* WORK TO BE COMPLETED *
Print verbatim the opening line of the material and every subsequent line through the one containing "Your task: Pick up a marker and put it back".

--- --- ---

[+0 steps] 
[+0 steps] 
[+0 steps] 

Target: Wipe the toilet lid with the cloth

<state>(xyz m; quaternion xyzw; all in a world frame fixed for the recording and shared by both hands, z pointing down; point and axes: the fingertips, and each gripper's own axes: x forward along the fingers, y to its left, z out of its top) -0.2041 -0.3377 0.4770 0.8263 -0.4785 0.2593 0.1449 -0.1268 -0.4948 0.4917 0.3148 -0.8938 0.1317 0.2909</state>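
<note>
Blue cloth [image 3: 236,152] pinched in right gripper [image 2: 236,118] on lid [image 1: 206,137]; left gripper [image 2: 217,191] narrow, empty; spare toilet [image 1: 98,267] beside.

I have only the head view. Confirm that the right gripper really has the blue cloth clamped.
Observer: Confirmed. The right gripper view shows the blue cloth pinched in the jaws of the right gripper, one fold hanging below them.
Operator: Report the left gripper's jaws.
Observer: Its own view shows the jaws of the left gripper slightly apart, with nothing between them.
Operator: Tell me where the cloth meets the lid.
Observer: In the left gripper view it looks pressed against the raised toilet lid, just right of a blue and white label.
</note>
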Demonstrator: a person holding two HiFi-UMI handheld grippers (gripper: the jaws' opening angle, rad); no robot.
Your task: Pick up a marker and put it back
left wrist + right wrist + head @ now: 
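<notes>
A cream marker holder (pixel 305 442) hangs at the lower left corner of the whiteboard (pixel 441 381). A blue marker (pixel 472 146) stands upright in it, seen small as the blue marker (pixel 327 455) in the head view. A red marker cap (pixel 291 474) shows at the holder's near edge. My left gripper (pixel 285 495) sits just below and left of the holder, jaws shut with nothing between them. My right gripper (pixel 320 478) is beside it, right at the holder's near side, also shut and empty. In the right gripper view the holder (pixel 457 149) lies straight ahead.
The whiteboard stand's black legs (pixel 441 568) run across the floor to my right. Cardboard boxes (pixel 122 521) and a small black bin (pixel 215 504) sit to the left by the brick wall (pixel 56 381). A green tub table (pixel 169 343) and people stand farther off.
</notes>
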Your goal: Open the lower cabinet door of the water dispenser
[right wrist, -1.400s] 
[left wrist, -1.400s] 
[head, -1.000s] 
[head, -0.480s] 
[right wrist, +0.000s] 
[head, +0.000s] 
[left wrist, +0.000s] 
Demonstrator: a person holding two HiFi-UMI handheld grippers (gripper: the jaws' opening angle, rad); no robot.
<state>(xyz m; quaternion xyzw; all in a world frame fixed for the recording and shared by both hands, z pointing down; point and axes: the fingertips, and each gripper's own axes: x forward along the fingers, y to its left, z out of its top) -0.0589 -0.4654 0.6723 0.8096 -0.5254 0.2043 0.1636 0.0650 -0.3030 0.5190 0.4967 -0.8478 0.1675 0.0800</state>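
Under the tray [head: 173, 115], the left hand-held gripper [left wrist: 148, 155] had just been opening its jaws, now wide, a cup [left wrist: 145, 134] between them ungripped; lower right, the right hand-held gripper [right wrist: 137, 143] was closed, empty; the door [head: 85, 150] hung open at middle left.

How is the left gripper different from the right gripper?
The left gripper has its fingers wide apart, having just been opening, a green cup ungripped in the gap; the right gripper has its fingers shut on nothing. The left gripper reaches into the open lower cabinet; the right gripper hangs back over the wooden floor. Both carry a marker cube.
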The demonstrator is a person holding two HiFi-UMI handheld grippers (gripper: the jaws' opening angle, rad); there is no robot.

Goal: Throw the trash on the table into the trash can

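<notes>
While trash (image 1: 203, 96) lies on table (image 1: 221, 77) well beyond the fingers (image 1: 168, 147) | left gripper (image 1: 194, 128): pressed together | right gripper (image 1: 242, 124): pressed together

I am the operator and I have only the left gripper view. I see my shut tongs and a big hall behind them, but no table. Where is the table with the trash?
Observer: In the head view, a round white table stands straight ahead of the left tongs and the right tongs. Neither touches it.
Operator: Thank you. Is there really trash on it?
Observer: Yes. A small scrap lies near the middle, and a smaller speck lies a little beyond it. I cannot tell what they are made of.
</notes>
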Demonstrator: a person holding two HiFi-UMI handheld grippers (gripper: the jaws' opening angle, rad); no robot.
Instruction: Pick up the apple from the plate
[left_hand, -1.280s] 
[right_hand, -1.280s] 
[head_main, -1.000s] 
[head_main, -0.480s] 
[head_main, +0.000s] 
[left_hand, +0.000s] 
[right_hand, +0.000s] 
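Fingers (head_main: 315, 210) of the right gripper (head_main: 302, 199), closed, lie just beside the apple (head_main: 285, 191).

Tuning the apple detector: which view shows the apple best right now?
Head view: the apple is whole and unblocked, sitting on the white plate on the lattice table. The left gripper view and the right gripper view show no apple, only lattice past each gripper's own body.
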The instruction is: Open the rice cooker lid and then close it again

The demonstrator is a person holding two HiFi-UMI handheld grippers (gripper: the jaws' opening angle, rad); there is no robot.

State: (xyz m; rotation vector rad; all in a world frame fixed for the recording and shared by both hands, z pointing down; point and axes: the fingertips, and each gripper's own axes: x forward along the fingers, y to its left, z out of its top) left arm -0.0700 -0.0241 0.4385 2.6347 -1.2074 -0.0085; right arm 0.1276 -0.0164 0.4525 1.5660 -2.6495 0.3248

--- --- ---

* WRITTEN RESPONSE *
[+0 steps] 
[+0 steps] 
[+0 steps] 

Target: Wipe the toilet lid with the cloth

<state>(xyz m; quaternion xyzw; all in a world frame fixed for the recording and shared by both hands, z pointing down; point and axes: the fingertips, and each gripper's own axes: x forward along the fingers, y to its left, z out of its top) -0.2041 -0.3377 0.4770 0.8263 -0.4785 0.2593 0.1449 -0.1268 -0.4948 0.4917 0.3148 -0.8938 0.1317 0.2909</state>
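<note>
Blue cloth [image 3: 236,152] pinched in right gripper [image 2: 236,118] on lid [image 1: 206,137]; left gripper [image 2: 217,191] narrow, empty; spare toilet [image 1: 98,267] beside.

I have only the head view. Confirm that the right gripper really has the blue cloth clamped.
Observer: Confirmed. The right gripper view shows the blue cloth pinched in the jaws of the right gripper, one fold hanging below them.
Operator: Report the left gripper's jaws.
Observer: Its own view shows the jaws of the left gripper slightly apart, with nothing between them.
Operator: Tell me where the cloth meets the lid.
Observer: In the left gripper view it looks pressed against the raised toilet lid, just right of a blue and white label.
</note>
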Demonstrator: a person holding two HiFi-UMI handheld grippers (gripper: the jaws' opening angle, rad); no robot.
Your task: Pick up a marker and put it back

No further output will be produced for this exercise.